Brutus
- Cover of the 1 May 1984 issue, illustrated by Kazuhisa Ashibe
- Editor: Ro Tajima
- Categories: Men's magazine
- Frequency: Semimonthly
- Founded: 1980
- First issue: May 1980
- Company: Magazine House
- Country: Japan
- Based in: Tokyo
- Language: Japanese
- Website: magazineworld.jp/brutus; brutus.jp;

= Brutus (magazine) =

Japanese men's magazine

Brutus is a Japanese men's magazine published by Magazine House, focusing on pop culture and lifestyle. The name is licensed from King Features Syndicate.

==History==
Brutus launched in May 1980, conceived by Magazine House as a companion to its existing men's title Popeye. Where Popeye had been founded four years earlier around admiration for West Coast American culture, Brutus was conceived as its older brother, oriented toward a longing for life in New York. The magazine's logo was designed by art director Seiichi Horiuchi, who also designed the logos for sister publications Popeye, an an, and Olive. The logo directly references Brutus, the antagonist in E. C. Segar's Popeye comic strip; each letterform ends in jagged strokes that resemble the character's beard.

In 1998, a design- and architecture-focused special edition called Casa Brutus was launched and became a standalone monthly publication in 2000.

== Publication ==
Brutus is published by Tokyo-based Magazine House. The magazine was initially published monthly, then biweekly, and is now semimonthly. Sister publications include an an, Popeye, Casa Brutus, and Olive.

Because themes vary issue to issue, most Japanese readers buy individual copies rather than subscribing, with each edition drawing a different audience.
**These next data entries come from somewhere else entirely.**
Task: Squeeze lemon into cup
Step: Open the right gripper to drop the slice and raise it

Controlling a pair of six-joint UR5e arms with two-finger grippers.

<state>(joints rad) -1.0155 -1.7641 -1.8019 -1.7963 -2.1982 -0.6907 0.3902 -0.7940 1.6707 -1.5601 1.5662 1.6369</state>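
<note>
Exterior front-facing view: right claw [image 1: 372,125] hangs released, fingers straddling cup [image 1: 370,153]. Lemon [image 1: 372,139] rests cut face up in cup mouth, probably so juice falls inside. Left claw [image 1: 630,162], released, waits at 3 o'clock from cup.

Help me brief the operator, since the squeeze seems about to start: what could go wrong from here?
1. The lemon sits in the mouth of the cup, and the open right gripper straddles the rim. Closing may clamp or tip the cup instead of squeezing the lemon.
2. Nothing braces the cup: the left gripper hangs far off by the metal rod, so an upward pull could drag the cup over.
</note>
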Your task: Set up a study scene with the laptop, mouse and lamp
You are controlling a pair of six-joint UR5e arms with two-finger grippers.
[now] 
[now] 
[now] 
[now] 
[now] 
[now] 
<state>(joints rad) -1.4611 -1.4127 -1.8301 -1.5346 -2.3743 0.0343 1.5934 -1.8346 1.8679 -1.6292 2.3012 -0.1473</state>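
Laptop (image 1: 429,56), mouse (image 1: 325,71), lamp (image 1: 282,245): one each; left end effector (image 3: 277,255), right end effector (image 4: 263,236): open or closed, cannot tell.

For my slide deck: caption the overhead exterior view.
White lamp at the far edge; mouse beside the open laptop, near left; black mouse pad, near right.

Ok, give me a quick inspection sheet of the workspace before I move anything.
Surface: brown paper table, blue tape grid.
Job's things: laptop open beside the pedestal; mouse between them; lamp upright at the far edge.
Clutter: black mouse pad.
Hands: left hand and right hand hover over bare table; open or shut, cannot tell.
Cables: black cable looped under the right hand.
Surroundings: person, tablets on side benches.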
In November and December 2025, the magazine published its first English-language editions.

=== Editors-in-chief ===

| Name | Tenure |
|---|---|
| Yoshihisa Kinameri [ja] | 1980 |
| Jirō Ishikawa [ja] | 1981–1985 |
| Mitsunori Iwase | 1985–1988^{[citation needed]} |
| Yutaka Hirasawa | 1988–1989^{[citation needed]} |
| Giichiro Hata | 1989–1992^{[citation needed]} |
| Mitsunori Iwase | 1992–1994^{[citation needed]} |
| Koichi Tezuka | 1994–1996^{[citation needed]} |
| Kazuhiro Saito | 1996–2001 |
| Takefumi Ishiwatari | 2001–2007^{[citation needed]} |
| Zenta Nishida [ja] | 2007–2021 |
| Ro Tajima | 2022–present |

==Reception==
A 1991 Associated Press article described the magazine as popular. In 2013, the magazine and Popeye received the Best Magazine Award.

As of the fourth quarter of 2025, Brutus had a circulation of 60,667. The magazine targets trend-conscious males aged 20 to 50.